Change partners - Valor Econômico

 Bruno Carazza

Pode estar em curso uma troca de base popular na qual se ancora o presidente

Logo após a derrota para Collor no segundo turno das eleições de 1989, Lula fez a seguinte avaliação sobre o resultado das urnas: “A verdade nua e crua é que quem nos derrotou, além dos meios de comunicação, foram os setores menos esclarecidos e mais desfavorecidos da sociedade. Nós temos amplos setores da classe média com a gente, mas a minha briga é sempre esta: atingir o segmento da sociedade que ganha salário mínimo. Nós temos que ir para a periferia, onde estão milhões de pessoas que se deixam seduzir pela promessa fácil de casa e comida”.

De outro, o escândalo do mensalão afastou do PT parte de seu eleitorado cativo na classe média, decepcionada pelo partido ter rasgado a bandeira da ética - num processo que acabou se aprofundando alguns anos depois, com a operação Lava Jato. A reeleição de Lula em 2006 evidencia essa guinada nas preferências por Lula: segundo os cálculos do Datafolha, na parcela do eleitorado que ganhava até 2 salários mínimos, o petista batia seu rival Geraldo Alckmin (PSDB) de lavada (por 64% a 25%), enquanto entre os mais ricos (com renda familiar mensal superior a 10 SM), o tucano aparecia à frente nas pesquisas com 54% a 36%. “No lulismo a polarização se dá entre ricos e pobres, e não entre esquerda e direita”, de acordo com Singer.
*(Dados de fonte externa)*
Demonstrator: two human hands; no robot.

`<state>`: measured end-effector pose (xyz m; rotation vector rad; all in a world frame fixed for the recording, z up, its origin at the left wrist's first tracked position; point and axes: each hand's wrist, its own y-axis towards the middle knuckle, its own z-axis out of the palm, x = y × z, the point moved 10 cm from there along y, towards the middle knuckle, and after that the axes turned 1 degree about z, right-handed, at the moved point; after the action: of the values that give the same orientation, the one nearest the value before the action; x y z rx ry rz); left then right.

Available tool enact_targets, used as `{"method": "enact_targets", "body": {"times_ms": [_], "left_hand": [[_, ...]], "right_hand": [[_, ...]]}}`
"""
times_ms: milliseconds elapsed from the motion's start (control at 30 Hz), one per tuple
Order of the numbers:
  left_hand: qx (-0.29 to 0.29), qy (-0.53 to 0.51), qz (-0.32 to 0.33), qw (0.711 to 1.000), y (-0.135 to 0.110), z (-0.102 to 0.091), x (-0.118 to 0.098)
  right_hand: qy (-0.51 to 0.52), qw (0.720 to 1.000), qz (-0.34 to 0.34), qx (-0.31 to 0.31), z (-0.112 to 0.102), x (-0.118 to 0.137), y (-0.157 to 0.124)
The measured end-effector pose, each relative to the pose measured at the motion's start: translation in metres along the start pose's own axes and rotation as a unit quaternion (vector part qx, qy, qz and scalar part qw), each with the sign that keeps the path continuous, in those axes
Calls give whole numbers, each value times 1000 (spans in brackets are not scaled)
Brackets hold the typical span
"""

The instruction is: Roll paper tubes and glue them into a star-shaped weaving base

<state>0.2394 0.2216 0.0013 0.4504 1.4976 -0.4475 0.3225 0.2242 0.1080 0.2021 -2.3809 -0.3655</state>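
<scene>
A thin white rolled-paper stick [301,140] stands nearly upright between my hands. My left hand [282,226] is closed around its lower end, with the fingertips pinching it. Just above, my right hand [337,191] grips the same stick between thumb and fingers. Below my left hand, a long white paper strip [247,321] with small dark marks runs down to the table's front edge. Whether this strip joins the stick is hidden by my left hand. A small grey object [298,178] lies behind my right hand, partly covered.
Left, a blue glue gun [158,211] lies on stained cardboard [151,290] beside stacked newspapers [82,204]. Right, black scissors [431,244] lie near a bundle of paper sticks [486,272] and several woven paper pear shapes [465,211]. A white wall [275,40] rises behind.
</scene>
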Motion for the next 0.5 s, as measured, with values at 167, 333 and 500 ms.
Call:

Daí em diante, esse padrão foi mantido em todas as eleições presidenciais.

Na última sexta-feira, a pesquisa XP/Ipespe atestou que, mesmo após a saída de Sergio Moro e o acúmulo de mortos pela pandemia, Bolsonaro conseguiu, pelo menos por ora, estancar a sangria da sua popularidade. Analisando os dados desagregados, é possível identificar um expressivo crescimento na avaliação positiva do presidente nos segmentos mais vulneráveis da população, como jovens, indivíduos com baixa e média escolaridade, desempregados, com renda de até 2 salários mínimos e localizados no Nordeste e em cidades pequenas.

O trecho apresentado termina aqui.